Certains sénateurs du Congrès américain travaillent à élaborer un cadre réglementaire global pour les actifs numériques, envisageant de confier la majeure partie de la supervision à la CFTC. En avril 2023, le premier projet de loi sur les stablecoins de paiement a été déposé, puis révisé en juillet 2023. Cela montre qu’aucun cadre spécifique pour les stablecoins n’a encore été adopté. Toutefois, les émetteurs doivent respecter les lois et réglementations existantes, notamment les exigences de lutte contre le blanchiment (AML) et de vérification d’identité (KYC) imposées par FinCEN, ainsi que l’obtention de licences de transmission monétaire dans chaque État. Cependant, le texte ne précise pas quelle autorité fédérale sera chargée de superviser les stablecoins de paiement.
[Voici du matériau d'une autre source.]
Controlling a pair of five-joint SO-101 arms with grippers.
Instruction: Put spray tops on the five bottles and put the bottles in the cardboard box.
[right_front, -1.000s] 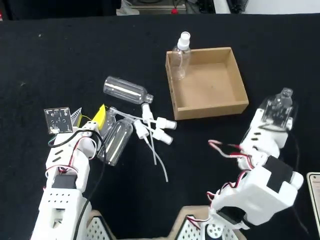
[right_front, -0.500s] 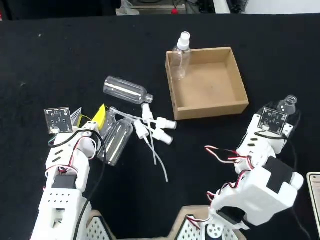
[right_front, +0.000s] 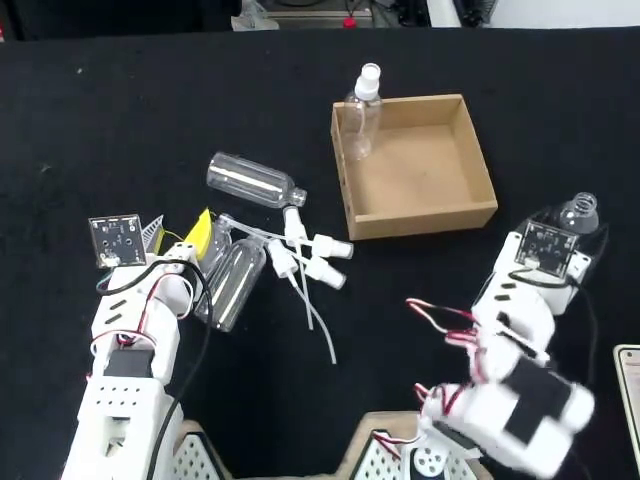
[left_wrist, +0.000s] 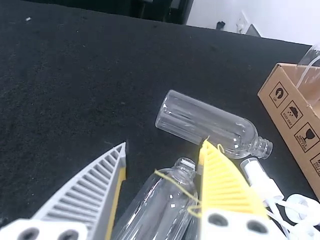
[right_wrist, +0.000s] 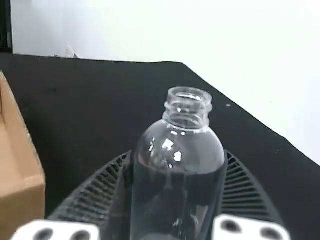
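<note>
The cardboard box (right_front: 415, 165) holds one upright bottle with a spray top (right_front: 362, 118) in its back left corner. My right gripper (right_front: 556, 238) (right_wrist: 177, 195) is in front of and to the right of the box, shut on an uncapped clear bottle (right_front: 578, 212) (right_wrist: 179, 160) held upright. One clear bottle (right_front: 250, 180) (left_wrist: 210, 122) lies left of the box. My left gripper (right_front: 178, 240) (left_wrist: 164, 150) is open, with the neck of a lying bottle (right_front: 236, 280) (left_wrist: 160, 205) between its fingers. Loose spray tops (right_front: 310, 255) (left_wrist: 262, 182) lie beside it.
The long white tubes of the spray tops (right_front: 318, 320) trail toward the table's front. A white object (right_front: 630, 380) sits at the right edge. Black cloth covers the table (right_front: 120, 110), bare at the back left. The box wall (right_wrist: 17, 165) stands close beside the held bottle.
My right gripper has drawn back toward the front right with the uncapped bottle and tipped it more upright. The left arm and loose items have not moved.
</note>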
L’approche réglementaire de la SEC envers les projets de stablecoins centralisés suscite des débats dans l’industrie. Sa stratégie dite de « régulation par l’application de la loi » (regulation by enforcement) est contestée par certains acteurs. Par exemple, en juin 2023, la SEC a demandé à Paxos de suspendre l’émission de BUSD, le qualifiant de titre. Face à cette action, Circle a défendu l’usage de son stablecoin USDC, soulignant qu’il est principalement utilisé pour les paiements, non comme un outil d’investissement, et ne devrait donc pas relever de la compétence de la SEC. De plus, en novembre 2023, le stablecoin PYUSD de PayPal a également attiré l’attention de la SEC. Gary Gensler avait déclaré en avril 2023, dans une interview du New York Magazine, que la plupart des cryptomonnaies pourraient être considérées comme des titres, et donc soumises à réglementation. L’avenir réglementaire du marché américain des stablecoins reste incertain, et l’industrie suit la situation de près.